• Problem requirements
Gather every line in the records below that contains the word "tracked".

----------

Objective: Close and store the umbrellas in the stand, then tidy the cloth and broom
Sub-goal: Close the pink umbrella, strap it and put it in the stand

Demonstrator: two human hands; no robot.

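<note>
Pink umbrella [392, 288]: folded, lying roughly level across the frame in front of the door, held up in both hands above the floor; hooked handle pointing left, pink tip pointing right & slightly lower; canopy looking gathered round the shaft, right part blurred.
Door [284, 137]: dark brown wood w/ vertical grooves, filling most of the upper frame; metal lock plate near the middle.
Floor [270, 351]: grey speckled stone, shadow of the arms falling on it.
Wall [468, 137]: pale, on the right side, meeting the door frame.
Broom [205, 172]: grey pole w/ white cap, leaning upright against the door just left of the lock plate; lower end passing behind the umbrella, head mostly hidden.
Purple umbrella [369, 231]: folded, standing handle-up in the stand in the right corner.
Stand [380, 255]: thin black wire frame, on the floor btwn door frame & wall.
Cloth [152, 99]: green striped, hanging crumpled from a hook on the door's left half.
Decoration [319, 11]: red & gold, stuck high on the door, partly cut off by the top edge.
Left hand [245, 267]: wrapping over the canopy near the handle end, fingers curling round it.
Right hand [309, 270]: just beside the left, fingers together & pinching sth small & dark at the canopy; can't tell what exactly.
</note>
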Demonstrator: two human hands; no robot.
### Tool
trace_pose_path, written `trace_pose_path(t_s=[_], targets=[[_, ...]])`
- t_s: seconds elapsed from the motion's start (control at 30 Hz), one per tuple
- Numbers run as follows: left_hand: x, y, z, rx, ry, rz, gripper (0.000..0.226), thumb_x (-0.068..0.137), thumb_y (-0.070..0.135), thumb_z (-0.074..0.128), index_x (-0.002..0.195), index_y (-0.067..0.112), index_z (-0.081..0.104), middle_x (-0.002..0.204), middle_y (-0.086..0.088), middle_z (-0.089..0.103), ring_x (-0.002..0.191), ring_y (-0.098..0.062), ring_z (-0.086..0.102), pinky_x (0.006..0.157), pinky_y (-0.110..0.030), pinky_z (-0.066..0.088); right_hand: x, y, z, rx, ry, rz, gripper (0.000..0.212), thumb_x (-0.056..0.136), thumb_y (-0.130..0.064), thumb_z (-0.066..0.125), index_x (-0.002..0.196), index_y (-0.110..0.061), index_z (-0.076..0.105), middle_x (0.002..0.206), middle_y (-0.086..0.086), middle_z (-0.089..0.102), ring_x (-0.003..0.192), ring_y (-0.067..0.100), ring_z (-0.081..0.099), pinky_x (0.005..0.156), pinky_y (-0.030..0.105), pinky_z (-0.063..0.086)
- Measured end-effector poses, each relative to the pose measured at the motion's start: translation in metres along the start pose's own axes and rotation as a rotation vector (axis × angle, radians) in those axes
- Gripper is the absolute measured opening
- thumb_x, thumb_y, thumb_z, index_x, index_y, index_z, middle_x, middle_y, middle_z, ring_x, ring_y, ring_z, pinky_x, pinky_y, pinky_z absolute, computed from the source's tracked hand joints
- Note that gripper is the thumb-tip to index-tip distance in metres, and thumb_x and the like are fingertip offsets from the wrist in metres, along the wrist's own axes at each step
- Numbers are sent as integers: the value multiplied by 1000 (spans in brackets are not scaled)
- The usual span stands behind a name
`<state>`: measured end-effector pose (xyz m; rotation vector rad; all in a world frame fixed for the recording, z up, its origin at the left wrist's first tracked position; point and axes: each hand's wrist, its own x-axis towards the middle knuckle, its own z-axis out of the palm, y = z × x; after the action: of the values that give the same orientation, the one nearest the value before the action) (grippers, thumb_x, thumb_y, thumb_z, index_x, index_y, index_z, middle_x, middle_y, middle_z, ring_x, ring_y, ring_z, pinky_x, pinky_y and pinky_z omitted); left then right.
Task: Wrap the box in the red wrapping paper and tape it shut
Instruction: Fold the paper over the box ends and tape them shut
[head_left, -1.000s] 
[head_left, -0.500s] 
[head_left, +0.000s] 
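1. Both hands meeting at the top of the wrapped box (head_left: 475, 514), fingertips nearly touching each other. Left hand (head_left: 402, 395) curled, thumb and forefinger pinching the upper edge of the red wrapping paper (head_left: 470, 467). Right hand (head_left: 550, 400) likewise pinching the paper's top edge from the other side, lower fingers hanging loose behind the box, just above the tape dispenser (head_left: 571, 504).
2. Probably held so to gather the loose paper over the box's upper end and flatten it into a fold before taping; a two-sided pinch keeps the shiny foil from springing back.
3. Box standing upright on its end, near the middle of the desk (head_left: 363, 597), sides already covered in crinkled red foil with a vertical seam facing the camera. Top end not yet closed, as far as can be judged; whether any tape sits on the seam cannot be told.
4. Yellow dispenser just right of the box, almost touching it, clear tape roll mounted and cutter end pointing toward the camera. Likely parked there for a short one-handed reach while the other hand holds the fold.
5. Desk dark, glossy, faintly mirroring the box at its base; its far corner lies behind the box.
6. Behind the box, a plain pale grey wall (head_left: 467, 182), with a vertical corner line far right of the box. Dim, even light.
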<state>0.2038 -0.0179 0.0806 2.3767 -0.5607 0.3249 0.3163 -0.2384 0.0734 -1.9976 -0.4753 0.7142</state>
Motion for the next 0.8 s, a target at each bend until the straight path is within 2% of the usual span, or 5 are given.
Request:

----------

• Solution for this problem
- thumb_x, thumb_y, thumb_z, index_x, index_y, index_z, middle_x, middle_y, middle_z, ring_x, ring_y, ring_z, pinky_x, pinky_y, pinky_z absolute, computed from the source's tracked hand joints
`<state>`: measured end-effector pose (xyz m; rotation vector rad; all in a world frame fixed for the recording, z up, its origin at the left wrist's first tracked position; point and axes: each hand's wrist, its own x-axis towards the middle knuckle, its own z-axis out of the palm, y = z × x; after the action: of the values that give the same orientation, the one nearest the value before the action) (grippers, thumb_x, thumb_y, thumb_z, index_x, index_y, index_z, middle_x, middle_y, middle_z, ring_x, ring_y, ring_z, pinky_x, pinky_y and pinky_z omitted); left then right.

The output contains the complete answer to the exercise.